Con suma precisión, y en menos de 80 minutos, los directores capturan el mundo de Osta a través de pequeños grandes momentos. La charla en la que se habla de las ventajas de vivir en Cardona (especialmente una ventaja), el encuentro en un bar, donde un amigo le confiesa qué es lo que lo hace llorar de emoción, la misa del domingo, el entrenamiento diario, las ocasiones en las que se dispone a tocar el piano, las discusiones con Juanjo, en las que a veces los roles de padre e hijo parecen intercambiarse (“Yo necesito que me críen a mí un poco también”, le dice el padre al hijo), ilustran cómo el campeón se relacionaba con su propio pasado y con la vida cotidiana en el interior, además de que muestran sus ideas sobre la masculinidad, la familia y la paternidad, sobre los papeles del hombre y la mujer, sobre el uso de estimulantes, sobre el trabajo, el sacrificio y la amistad. Y sobre el paso del tiempo y sobre cómo eran las cosas antes.
El prejuicio puede conducir a la idea de que no hay vínculo posible ni sostenible entre el gusto por una actividad como el fisicoculturismo y la sensibilidad hacia el arte. Este documental, a través de su protagonista, es la manifestación de que ese vínculo no solo existe, sino que además puede ser muy intenso. En El campeón del mundo se lo ve a Osta como un atento y apasionado observador y admirador de la anatomía humana y la expresión corporal. El hombre veía y vivía el culturismo como una disciplina artística en la que los cuerpos son esculpidos usando mancuernas. En un momento habla con entusiasmo acerca de la armonía y las formas afiladas de las placas de musculatura que lucen los competidores en la actualidad y lo hace con pasión y convicción. En otra escena aparece contemplando con interés un concurso de culturismo. Es un tramo bastante breve, filmado maravillosamente, de manera simple y efectiva: planos cerrados de hipertrofiados bloques de carne enlazados y amalgamados como en un compacto exoesqueleto.

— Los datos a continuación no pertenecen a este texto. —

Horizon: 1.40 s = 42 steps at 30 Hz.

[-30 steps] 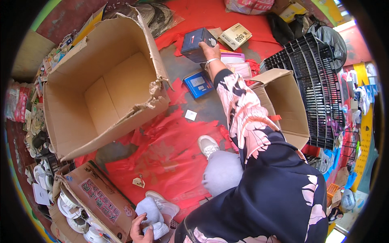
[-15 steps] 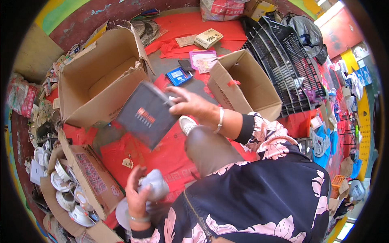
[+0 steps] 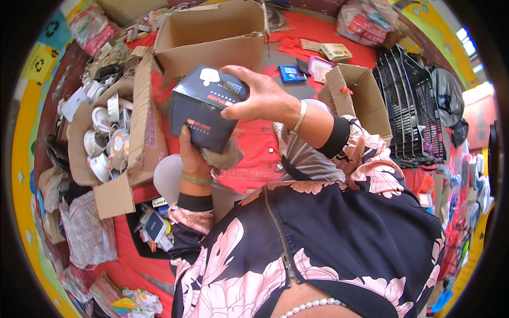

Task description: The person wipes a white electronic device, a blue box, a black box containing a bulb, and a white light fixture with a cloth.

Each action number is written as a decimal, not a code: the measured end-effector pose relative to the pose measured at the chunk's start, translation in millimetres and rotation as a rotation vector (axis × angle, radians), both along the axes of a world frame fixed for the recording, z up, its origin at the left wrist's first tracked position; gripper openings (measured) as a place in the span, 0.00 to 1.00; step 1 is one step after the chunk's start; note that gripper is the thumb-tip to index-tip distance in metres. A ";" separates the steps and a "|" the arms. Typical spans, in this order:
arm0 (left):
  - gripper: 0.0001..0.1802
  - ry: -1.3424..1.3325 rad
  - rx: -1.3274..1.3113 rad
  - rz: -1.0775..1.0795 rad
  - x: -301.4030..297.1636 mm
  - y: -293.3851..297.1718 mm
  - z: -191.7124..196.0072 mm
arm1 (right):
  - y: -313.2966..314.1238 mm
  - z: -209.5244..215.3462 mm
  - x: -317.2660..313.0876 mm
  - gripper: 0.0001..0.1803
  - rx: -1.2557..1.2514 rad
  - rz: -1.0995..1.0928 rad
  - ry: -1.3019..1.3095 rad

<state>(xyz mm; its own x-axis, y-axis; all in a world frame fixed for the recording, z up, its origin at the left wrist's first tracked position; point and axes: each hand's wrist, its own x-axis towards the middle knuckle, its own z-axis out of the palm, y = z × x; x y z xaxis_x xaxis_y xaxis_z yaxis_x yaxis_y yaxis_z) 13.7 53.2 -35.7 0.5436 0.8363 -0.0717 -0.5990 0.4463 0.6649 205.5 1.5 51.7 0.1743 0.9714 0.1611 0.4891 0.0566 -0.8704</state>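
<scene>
Dark box (image 3: 209, 108) is up off the floor in front of the person, tilted, a white shape and small print on its top. Clock centred on it, 12 = away from the person.

Right hand (image 3: 262, 98) at 3: gripping that end, thumb on the near edge, fingers over the far edge. Left hand (image 3: 194, 156) at 6-7: one digit up on the near face, the others hidden, can't tell how closed. Bunched greyish cloth (image 3: 228, 155) just beside it, under the box.

Further out: large open carton (image 3: 212, 55) at 12. Small blue box (image 3: 290, 73) at 2, on the floor. Smaller open carton (image 3: 334, 95) at 3, black plastic crate (image 3: 411, 119) beyond it. At 8-9, a carton (image 3: 147, 140) of round white fittings (image 3: 101, 124). At 7, a black bin (image 3: 137, 241) of mixed small items. Red sheeting (image 3: 249, 172) on the floor at 5.
</scene>
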 end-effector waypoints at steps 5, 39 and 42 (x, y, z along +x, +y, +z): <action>0.36 -0.124 -0.003 0.115 -2.4 -2.9 7.6 | 7.1 10.5 -9.3 0.43 0.127 0.142 -0.113; 0.37 -0.339 0.026 -0.006 -1.1 14.8 10.7 | -5.3 16.1 -61.1 0.27 0.464 0.158 -0.583; 0.37 -0.311 0.034 0.051 -4.6 17.0 4.3 | 8.5 14.7 -60.9 0.29 0.486 0.076 -0.545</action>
<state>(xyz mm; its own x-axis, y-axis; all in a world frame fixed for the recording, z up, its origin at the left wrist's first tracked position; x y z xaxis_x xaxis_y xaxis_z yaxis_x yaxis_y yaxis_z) 9.1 70.3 -31.4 0.4921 0.8623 0.1197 -0.7969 0.3908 0.4606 144.6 10.0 66.4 -0.1183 0.7746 0.6213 0.8246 0.4252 -0.3730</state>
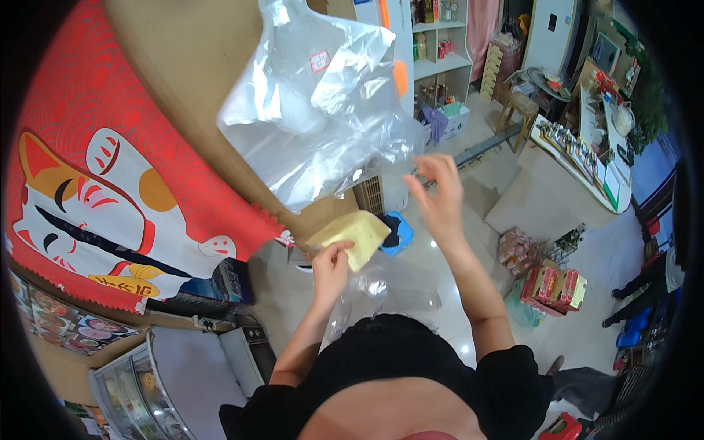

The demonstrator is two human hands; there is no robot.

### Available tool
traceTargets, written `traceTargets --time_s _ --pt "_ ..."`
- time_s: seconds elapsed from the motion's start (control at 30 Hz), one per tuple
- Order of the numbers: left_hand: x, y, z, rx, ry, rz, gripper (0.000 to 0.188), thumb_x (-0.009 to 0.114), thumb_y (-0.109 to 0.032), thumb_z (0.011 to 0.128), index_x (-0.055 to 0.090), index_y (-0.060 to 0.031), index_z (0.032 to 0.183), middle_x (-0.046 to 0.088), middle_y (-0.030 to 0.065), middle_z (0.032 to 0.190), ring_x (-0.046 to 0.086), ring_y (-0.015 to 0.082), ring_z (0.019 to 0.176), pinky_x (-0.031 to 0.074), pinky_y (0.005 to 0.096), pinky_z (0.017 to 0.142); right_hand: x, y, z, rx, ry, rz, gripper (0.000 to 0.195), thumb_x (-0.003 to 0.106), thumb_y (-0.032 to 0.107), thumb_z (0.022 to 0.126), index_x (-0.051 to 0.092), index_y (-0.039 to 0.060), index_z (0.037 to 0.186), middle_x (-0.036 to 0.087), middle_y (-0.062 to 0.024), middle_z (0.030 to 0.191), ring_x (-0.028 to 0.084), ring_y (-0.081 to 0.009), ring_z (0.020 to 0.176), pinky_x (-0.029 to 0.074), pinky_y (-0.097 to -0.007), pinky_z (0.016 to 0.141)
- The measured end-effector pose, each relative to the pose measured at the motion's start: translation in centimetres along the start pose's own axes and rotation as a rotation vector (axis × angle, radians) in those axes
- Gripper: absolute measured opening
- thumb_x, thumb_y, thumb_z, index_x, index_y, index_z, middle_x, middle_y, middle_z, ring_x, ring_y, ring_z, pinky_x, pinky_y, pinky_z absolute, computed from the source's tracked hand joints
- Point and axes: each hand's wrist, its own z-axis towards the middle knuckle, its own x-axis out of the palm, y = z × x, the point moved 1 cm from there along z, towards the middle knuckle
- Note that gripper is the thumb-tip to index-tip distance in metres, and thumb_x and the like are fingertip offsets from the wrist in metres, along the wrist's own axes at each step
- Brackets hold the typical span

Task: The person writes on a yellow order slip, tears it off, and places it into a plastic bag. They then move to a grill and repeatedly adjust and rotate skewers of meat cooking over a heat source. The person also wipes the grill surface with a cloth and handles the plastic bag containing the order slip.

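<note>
My left hand point(331, 270) grips the lower left edge of a pale yellow cloth or sheet point(357, 237); its material is hard to tell. My right hand point(440, 192) is raised to the right of it, blurred, with thumb and fingers apart near the lower right edge of a large clear plastic bag point(308, 115). Whether the fingertips touch the bag is unclear. The bag bears a small red-and-white label and hangs ahead of me against a tan surface. More clear plastic point(385, 286) lies below the yellow piece, close to my body.
A red curtain with a lucky-cat print point(181, 187) hangs at left, above a glass display case point(132, 385). A blue bin point(400, 234) stands on the floor ahead. At right are a counter with clipboards point(583, 159), red cartons point(553, 289) and people's legs point(641, 286).
</note>
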Motion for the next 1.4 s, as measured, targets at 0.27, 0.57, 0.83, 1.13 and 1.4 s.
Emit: traceTargets --time_s 0.27,0.57,0.83,1.13,1.4 --pt "-1.9 1.2 -0.1 -0.014 -0.121 0.017 0.022 0.051 -0.001 0.082 0.068 0.0008 0.095 0.056 0.0026 0.070 0.047 0.0066 0.058 0.037 0.0228 0.053 6.9 -4.4 3.9 -0.300 -0.229 -0.379 0.027 0.076 0.016 0.070 0.063 0.0094 0.093 0.057 -0.0031 0.099 0.051 -0.0244 0.094 0.029 -0.0378 0.087" --pt "-1.5 2.9 0.2 0.047 -0.303 -0.152 0.038 0.043 -0.030 0.098 0.065 0.0008 0.102 0.060 0.0035 0.077 0.049 0.0081 0.063 0.040 0.0242 0.057 1.0 -1.0 -9.5 0.005 0.274 0.162 0.010 0.065 0.005 0.077 0.055 0.0033 0.077 0.056 -0.0120 0.093 0.051 -0.0302 0.093 0.035 -0.0410 0.085" --pt "3.4 2.9 -1.3 -0.038 -0.039 -0.536 0.050 0.036 -0.046 0.098 0.057 -0.0020 0.107 0.052 0.0017 0.084 0.049 0.0110 0.076 0.043 0.0284 0.067 2.5 2.1 -17.3 -0.198 0.739 -0.082 0.013 0.066 0.005 0.073 0.054 -0.0006 0.074 0.046 -0.0248 0.126 0.050 -0.0377 0.112 0.041 -0.0443 0.087" --pt "-0.6 3.2 -3.1 -0.102 -0.197 -0.296 0.036 0.064 -0.002 0.081 0.054 0.0039 0.115 0.059 0.0037 0.100 0.054 0.0097 0.088 0.045 0.0255 0.075 3.7 -0.3 -9.8 0.013 0.718 0.240 0.019 0.074 0.013 0.074 0.062 0.0013 0.083 0.062 -0.0127 0.098 0.059 -0.0301 0.092 0.047 -0.0362 0.078" --pt "-5.5 6.3 -8.5 -0.072 -0.487 -0.128 0.052 0.066 -0.002 0.079 0.047 0.0062 0.126 0.059 0.0084 0.103 0.056 0.0138 0.092 0.046 0.0285 0.078 13.5 -4.0 10.2 -0.615 -0.006 -0.371 0.050 0.080 0.016 0.063 0.058 0.0020 0.105 0.055 -0.0108 0.103 0.051 -0.0337 0.098 0.039 -0.0411 0.084"
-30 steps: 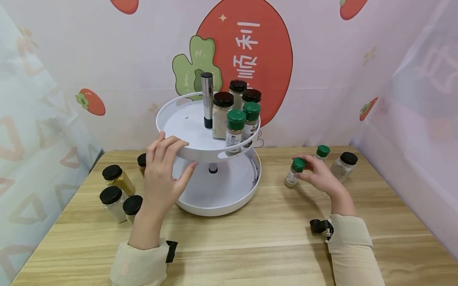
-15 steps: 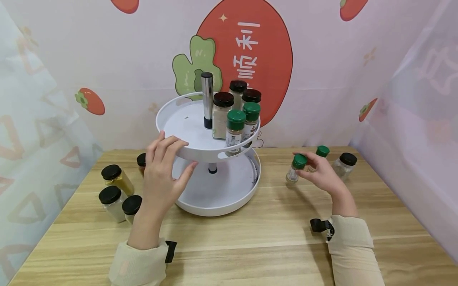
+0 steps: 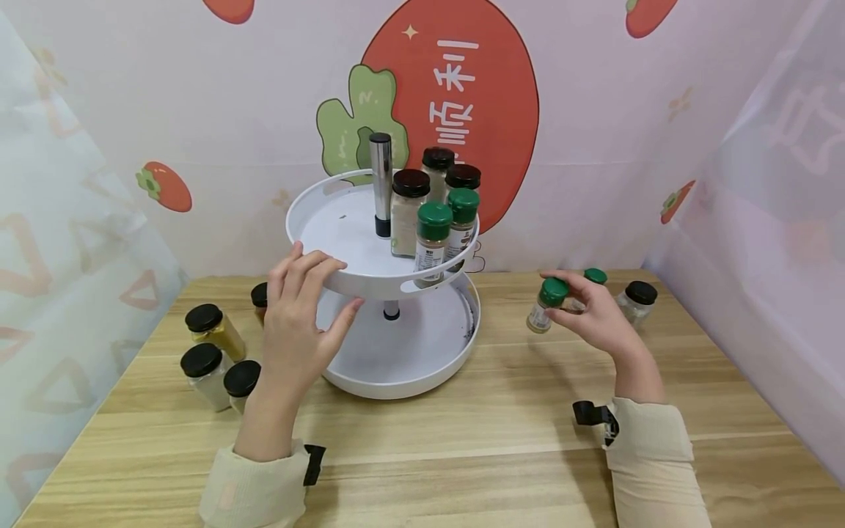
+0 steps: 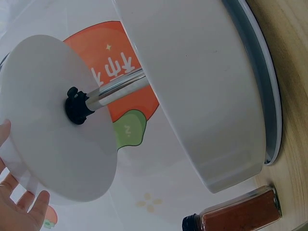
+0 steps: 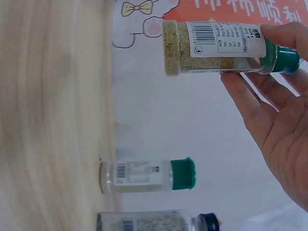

Osta se encontraba en México, participando de un seminario sobre Inteligencia y Salud en el Uso de Farmacología Deportiva, cuando falleció debido a las complicaciones renales que lo tenían alejado de la competencia. Fue en agosto de 2017. El documental todavía se estaba filmando cuando sucedió. Ante semejante panorama, los directores logran una resolución que, además de respetuosa, también es emotiva. Como toda la película.